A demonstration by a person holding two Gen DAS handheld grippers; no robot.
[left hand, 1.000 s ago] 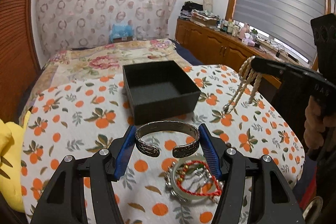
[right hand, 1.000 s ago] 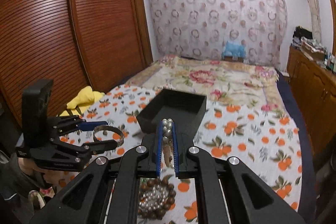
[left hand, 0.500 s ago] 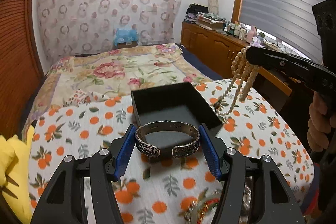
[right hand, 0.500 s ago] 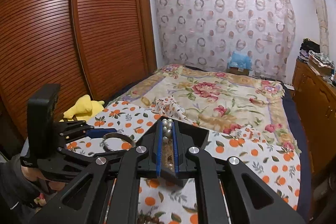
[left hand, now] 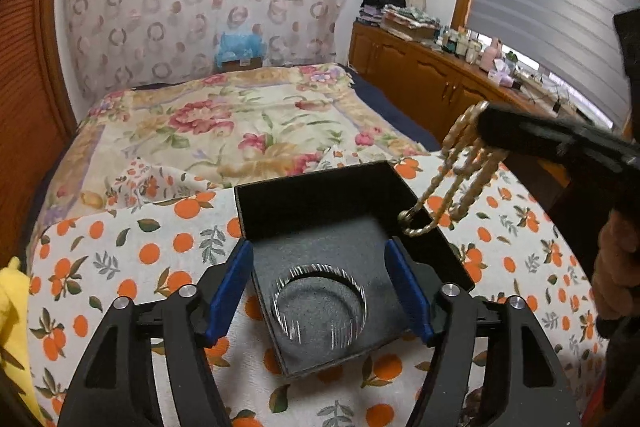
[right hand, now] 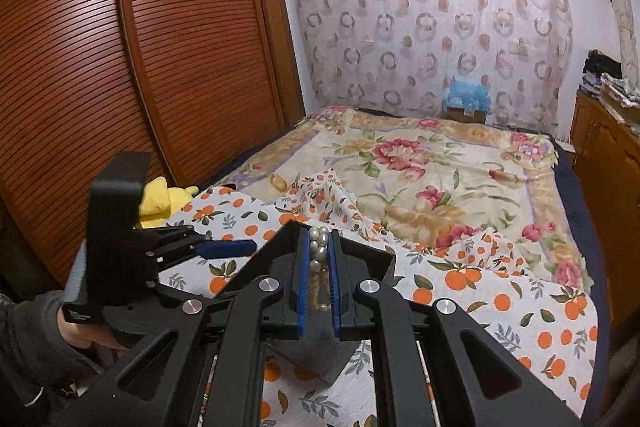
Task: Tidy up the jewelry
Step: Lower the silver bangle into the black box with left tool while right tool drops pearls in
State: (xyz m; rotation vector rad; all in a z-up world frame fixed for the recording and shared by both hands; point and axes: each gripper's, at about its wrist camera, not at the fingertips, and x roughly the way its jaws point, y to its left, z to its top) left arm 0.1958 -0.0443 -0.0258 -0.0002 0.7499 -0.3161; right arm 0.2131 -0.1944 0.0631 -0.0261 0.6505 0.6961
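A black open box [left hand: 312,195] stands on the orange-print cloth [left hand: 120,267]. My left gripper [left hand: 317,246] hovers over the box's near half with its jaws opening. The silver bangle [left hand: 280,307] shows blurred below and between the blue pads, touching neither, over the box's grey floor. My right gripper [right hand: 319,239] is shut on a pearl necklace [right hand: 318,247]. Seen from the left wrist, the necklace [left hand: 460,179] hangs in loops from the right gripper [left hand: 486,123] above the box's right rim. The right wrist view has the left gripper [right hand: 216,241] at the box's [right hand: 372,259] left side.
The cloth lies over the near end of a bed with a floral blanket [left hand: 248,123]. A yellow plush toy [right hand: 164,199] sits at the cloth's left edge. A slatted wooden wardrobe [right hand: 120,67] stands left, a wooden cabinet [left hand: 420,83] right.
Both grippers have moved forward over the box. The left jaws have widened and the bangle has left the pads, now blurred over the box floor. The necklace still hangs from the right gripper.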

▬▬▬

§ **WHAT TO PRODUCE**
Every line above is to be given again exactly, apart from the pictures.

§ **YOUR SOLUTION**
A demonstration by a person holding two Gen DAS handheld grippers; no robot.
[left hand, 1.000 s ago] 
[right hand, 1.000 s ago] 
[left hand, 0.500 s ago] 
[right hand, 0.500 s ago] 
[left hand, now] 
[right hand, now] 
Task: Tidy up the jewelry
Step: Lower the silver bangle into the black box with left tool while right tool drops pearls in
State: (xyz m; rotation vector rad; all in a z-up world frame fixed for the recording and shared by both hands; point and axes: each gripper's, at about its wrist camera, not at the fingertips, and x roughly the way its jaws point, y to its left, z to its top) left arm 0.1958 -0.0443 -0.0258 -0.0002 0.7499 -0.3161; right arm 0.2131 -0.1944 0.0631 -0.0261 0.6505 0.6961
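A black open box [left hand: 312,195] stands on the orange-print cloth [left hand: 120,267]. My left gripper [left hand: 317,246] hovers over the box's near half with its jaws opening. The silver bangle [left hand: 280,307] shows blurred below and between the blue pads, touching neither, over the box's grey floor. My right gripper [right hand: 319,239] is shut on a pearl necklace [right hand: 318,247]. Seen from the left wrist, the necklace [left hand: 460,179] hangs in loops from the right gripper [left hand: 486,123] above the box's right rim. The right wrist view has the left gripper [right hand: 216,241] at the box's [right hand: 372,259] left side.
The cloth lies over the near end of a bed with a floral blanket [left hand: 248,123]. A yellow plush toy [right hand: 164,199] sits at the cloth's left edge. A slatted wooden wardrobe [right hand: 120,67] stands left, a wooden cabinet [left hand: 420,83] right.
Both grippers have moved forward over the box. The left jaws have widened and the bangle has left the pads, now blurred over the box floor. The necklace still hangs from the right gripper.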

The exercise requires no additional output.